Have you thought about it that way? Your job is where Jesus sends you as his follower. School, soccer, community involvement are the places you are sent by Jesus.
And in this text there are just a few things he is sending us to do there: Bring peace, cure the sick, and let them know that the kingdom of God is right there. That close. Those things: peace, care, a glimpse of God’s love and compassion.
The thing is, again according to Jesus, we’re already fully equipped to do these things. We don’t have to bring purse, bag, sandals. All the stuff where we think we’re inadequate. We are enough. Just as we are. We don’t have to bring vast biblical knowledge, impeccable theology, debating skills, or even the perception that we have everything in our lives all put together. No. Right now, Jesus has already equipped us with peace, care, and with God’s own love and compassion. Bring that. Do that. That’s why we’re gathered here. That’s why we’re equipped in the presence of Christ, so we can be sent. It’s like this.
May 30, 2019 08:21 AM ROCHESTER, N.Y. (WHEC) — After violence forced kids to stay inside and off the playground, the children decided to fight back with messages of peace. . . .
“We’ll be walking, holding signs up we’re making now, saying we want peace,” explained 8-year-old De’Shawn Isidore.
It’s a simple message: keep kids safe, let them play.
After a string of shootings in 2013 kept the kids indoors and unable to play safely in their own neighborhood, the Peace Walk was formed.
The walk will take place Thursday, May 30 at 4:30 p.m. along Lyell Avenue, a neighborhood that has one of the highest rates of crime in the City of Rochester. . . .
Addison Washington, 10, hopes everyone in the city pays attention.
“You should start spreading peace around the neighborhood,” she encouraged.
Kaylee Vo, 11, agreed, saying, “no more violence, no more kids getting hurt, no more kids dying.”
Their little voices want to make a big difference.
That’s what being sent by Jesus looks like.
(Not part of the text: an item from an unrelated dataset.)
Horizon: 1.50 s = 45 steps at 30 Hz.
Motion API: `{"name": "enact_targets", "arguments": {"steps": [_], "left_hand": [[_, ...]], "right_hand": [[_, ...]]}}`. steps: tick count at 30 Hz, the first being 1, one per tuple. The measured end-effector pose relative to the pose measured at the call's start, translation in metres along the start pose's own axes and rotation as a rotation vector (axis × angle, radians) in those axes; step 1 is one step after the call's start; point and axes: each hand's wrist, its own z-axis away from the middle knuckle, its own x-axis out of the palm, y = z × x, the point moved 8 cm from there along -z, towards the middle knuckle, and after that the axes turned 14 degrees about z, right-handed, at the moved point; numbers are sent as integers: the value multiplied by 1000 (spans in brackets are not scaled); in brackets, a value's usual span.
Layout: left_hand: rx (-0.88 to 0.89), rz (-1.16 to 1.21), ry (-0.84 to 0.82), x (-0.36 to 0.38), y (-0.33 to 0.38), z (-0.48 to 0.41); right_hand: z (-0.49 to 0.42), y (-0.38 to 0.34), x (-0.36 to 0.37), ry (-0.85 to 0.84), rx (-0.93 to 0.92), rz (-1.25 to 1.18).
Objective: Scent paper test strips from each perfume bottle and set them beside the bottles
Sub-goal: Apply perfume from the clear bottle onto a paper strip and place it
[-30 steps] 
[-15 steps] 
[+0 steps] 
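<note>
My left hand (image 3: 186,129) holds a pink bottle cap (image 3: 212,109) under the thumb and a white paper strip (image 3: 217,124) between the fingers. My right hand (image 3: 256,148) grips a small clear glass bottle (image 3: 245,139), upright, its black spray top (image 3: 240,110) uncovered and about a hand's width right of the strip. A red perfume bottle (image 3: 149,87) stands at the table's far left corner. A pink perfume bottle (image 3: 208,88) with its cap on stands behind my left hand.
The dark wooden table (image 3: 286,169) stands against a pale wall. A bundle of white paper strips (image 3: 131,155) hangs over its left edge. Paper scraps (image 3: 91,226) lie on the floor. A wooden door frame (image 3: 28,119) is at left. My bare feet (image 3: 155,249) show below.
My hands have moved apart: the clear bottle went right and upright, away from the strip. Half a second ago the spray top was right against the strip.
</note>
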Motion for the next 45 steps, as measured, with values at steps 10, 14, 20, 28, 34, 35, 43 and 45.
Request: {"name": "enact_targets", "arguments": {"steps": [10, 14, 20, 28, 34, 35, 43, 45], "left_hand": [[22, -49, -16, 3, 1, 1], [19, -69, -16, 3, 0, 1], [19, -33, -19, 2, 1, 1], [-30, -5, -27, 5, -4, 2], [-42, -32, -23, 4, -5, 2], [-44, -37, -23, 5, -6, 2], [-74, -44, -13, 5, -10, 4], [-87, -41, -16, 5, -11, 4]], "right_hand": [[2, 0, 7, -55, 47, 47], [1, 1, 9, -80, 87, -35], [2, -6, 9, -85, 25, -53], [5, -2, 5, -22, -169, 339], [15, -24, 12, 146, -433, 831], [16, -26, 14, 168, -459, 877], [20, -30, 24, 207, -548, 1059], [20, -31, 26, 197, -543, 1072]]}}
They felt sent to bring peace to their neighborhood. They showed their neighbors a glimpse of the love of God, it was so close the neighborhood could almost taste it that day.
What would that look like in our neighborhood?
Congregationally, one way we do it in this neighborhood is with the free use of our building by our neighbors. Over 400 people utilized this building just in June (which begins a summer slump!). Literally tons of food, clothing, school and household items to TheActionCenter. We’ve begun a ministry of accompaniment with GMES Refugee and Asylee families.
We do things that make a difference. But what would it look like if together, the entirety of this congregation poured our whole hearts into bringing peace, care, and a glimpse of God’s love and compassion in some specific way to Green Mountain? Those children in Rochester changed a neighborhood in one fell swoop. How would the neighborhood around this property be different if we took seriously that we as LCM are sent here?
For example, here’s an idea: The Samaritan Ministry has encouraged us to read Helen Thorpe’s book, “The Newcomers,” about the challenges faced by young refugees adjusting to life in the US. We also have a ministry that provides support to refugee families at GMES. So we have a beginning. But have we considered the possibility that we are sent by Jesus to bring peace, care, and God’s love/compassion to every refugee household around us? What if we took that on for a year? Partnering with LIRS and with IRC and making sure every refugee household in Green Mountain (or beyond?) is held by us in authentic peace, love, and compassion.
How could each of us be part of this being sent to local refugees? That whole relationship thing from Jesus about being sent to their homes and eating what they eat takes on new meaning!
We have been gathered, we are being equipped, and at the end of this service we’ll be sent—by Jesus—to bring peace, care, and a glimpse of God’s love and compassion into the neighborhood. Are you ready?